Architects from New York to Shanghai are increasingly being confronted with the same problem: Too little space for too many people. The challenge of developing new habitable spaces within the city is not easy. Many architects, contractors and urban planners are tackling this situation with floating architecture.

The architects of Waterstudio.NL not only design floating houses in the luxury segment in the IJburg district of Amsterdam but also in the rest of the world. © Koen Olthuis – Waterstudio.NL

New living space on the water

Whether it’s Asia, the US or Europe, living space is becoming an important resource in the major cities of the world. Most cities have little room to grow in the central urban area and increasing rents are symptomatic of this crisis. Metropolitan regions in the immediate vicinity of water are trying to develop new living spaces with floating houses in response to the housing shortage.

Floating houses take care of two problems at once: They meet the demand for living space in large cities and also serve as flood protection. Coastal cities in particular are extremely affected by climate change and the resulting rise in sea level. They are therefore looking for new strategies to cope with the water and turn the disadvantage into an advantage.
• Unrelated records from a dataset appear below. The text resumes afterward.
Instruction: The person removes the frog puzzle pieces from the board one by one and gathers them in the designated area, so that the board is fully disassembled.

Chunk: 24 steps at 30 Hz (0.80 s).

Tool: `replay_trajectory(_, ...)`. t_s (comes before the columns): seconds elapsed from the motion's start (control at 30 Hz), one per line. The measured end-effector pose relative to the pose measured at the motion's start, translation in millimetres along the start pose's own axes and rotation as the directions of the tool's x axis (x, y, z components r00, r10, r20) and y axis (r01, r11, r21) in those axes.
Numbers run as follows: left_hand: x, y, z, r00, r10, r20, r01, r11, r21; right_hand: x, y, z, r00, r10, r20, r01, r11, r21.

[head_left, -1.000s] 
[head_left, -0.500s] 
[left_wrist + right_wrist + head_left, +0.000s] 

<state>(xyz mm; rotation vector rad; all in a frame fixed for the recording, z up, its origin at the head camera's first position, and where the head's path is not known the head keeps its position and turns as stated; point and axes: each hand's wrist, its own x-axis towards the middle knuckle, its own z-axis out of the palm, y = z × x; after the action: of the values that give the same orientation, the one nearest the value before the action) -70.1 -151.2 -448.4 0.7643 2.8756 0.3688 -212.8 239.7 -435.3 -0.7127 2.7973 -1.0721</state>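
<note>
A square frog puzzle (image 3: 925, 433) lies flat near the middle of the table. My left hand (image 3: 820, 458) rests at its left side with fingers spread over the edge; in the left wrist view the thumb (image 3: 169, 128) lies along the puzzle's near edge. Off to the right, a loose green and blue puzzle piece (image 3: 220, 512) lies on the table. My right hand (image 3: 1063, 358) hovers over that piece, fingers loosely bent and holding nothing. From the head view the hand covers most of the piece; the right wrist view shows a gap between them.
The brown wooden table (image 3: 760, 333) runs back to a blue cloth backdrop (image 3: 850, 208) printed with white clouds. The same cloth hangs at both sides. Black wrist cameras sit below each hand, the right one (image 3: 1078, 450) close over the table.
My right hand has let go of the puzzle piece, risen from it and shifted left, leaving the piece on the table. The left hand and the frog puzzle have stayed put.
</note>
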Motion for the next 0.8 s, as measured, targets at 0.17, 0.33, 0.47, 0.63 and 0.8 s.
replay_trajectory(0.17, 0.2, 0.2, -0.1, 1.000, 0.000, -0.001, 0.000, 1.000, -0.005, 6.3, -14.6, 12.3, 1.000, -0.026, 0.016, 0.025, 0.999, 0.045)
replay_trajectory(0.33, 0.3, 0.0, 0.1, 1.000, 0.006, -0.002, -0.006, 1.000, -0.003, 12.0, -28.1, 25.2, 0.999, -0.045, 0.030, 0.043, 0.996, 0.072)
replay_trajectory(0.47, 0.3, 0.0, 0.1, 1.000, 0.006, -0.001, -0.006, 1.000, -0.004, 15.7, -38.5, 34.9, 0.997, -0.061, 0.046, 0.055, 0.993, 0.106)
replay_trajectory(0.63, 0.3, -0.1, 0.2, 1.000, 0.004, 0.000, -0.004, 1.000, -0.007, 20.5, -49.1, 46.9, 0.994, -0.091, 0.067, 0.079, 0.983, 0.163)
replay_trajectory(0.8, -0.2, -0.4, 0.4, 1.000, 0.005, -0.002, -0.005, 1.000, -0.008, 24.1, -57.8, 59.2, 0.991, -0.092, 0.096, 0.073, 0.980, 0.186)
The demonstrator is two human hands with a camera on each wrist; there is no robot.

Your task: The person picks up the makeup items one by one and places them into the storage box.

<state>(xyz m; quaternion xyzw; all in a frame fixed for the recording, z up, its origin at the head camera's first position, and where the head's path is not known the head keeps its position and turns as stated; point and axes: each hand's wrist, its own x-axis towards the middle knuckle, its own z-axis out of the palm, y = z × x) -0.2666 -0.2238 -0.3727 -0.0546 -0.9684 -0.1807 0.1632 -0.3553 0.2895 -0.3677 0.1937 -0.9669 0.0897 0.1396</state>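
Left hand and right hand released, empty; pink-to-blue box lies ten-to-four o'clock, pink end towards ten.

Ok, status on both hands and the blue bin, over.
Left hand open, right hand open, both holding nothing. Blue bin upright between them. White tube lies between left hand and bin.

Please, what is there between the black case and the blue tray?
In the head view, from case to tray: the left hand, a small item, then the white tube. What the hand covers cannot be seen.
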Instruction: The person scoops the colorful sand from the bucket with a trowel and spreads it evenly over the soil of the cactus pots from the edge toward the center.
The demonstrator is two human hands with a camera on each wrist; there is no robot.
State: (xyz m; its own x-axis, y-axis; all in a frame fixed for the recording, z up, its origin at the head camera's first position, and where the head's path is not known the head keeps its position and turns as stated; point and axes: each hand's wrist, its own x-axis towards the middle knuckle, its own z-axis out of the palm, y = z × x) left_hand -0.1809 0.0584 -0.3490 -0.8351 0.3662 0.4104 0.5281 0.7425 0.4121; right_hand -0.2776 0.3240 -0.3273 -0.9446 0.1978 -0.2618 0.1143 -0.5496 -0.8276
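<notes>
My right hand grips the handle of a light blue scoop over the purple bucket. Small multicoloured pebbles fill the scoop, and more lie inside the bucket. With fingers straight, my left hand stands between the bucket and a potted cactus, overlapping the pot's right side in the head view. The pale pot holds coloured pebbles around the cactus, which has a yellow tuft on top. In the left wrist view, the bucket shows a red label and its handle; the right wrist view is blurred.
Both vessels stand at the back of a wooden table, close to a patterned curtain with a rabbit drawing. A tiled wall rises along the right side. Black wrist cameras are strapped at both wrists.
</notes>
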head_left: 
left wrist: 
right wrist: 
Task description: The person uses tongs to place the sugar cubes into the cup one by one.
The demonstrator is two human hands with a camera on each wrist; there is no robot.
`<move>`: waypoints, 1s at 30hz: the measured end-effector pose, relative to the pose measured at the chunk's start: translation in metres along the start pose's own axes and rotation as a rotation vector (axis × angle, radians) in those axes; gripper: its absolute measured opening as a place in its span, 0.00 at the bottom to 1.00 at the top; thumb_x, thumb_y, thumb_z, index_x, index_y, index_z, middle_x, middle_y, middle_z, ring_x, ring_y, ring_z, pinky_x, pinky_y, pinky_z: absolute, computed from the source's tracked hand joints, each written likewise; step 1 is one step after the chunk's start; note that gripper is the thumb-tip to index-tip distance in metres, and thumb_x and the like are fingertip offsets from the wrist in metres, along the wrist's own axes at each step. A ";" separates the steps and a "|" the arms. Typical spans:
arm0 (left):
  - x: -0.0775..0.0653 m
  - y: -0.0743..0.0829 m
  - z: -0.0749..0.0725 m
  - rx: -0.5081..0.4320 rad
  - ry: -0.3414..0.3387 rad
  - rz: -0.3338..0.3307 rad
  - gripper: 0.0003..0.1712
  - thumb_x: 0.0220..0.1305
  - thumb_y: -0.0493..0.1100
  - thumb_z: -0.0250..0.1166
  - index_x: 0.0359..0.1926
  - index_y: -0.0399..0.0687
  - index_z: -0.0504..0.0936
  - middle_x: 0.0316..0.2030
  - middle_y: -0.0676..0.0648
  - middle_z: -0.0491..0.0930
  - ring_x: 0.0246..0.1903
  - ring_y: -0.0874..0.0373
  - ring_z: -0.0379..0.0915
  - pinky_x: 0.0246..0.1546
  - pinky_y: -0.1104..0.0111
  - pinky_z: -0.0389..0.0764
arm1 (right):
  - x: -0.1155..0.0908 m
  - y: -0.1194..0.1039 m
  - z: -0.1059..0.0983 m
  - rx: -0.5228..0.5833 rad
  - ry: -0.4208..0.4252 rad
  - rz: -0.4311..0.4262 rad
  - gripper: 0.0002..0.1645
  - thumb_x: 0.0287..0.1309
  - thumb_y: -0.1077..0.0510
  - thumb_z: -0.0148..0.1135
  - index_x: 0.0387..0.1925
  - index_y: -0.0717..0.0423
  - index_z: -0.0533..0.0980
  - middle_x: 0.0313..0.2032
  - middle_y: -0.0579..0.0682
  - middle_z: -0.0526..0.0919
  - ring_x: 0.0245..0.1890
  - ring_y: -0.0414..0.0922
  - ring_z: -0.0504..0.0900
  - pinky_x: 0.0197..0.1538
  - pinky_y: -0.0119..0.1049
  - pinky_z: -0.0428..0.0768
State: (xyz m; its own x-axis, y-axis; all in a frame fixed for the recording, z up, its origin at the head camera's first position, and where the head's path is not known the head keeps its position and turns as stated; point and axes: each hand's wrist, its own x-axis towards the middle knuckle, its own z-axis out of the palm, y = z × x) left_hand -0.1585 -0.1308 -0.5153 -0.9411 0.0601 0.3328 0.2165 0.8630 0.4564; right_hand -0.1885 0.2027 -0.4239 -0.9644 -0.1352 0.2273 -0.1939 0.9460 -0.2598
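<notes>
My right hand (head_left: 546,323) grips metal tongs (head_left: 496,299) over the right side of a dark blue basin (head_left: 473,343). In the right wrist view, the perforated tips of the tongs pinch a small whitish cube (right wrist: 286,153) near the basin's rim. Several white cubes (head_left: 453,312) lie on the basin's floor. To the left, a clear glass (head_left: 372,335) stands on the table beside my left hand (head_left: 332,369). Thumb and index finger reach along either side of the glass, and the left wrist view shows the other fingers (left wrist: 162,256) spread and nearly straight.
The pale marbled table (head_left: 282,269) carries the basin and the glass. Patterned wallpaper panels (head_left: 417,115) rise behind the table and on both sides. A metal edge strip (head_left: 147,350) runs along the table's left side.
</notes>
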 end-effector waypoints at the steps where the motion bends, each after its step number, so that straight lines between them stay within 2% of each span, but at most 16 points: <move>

Floating houses in Amsterdam

It is no wonder that the Netherlands is considered a pioneer when it comes to floating houses. Around a quarter of the country lies below sea level. For the Dutch, water has long been an important element of urban planning. Amsterdam is a major European city known worldwide for the many houseboats that create additional living space in the canals.

However, not only do the residents of Amsterdam live on the water in the city centre but also in the eastern part of the city. The new IJburg district was created here on artificially raised sand islands. In the first construction phase, a total of 18,000 apartments with living space for 45,000 people were created. The Waterbuurt district in the western section of IJburg was also planned at the same time – the Floating Houses IJburg project by Amsterdam-based Marlies Rohmer Architects & Urbanists.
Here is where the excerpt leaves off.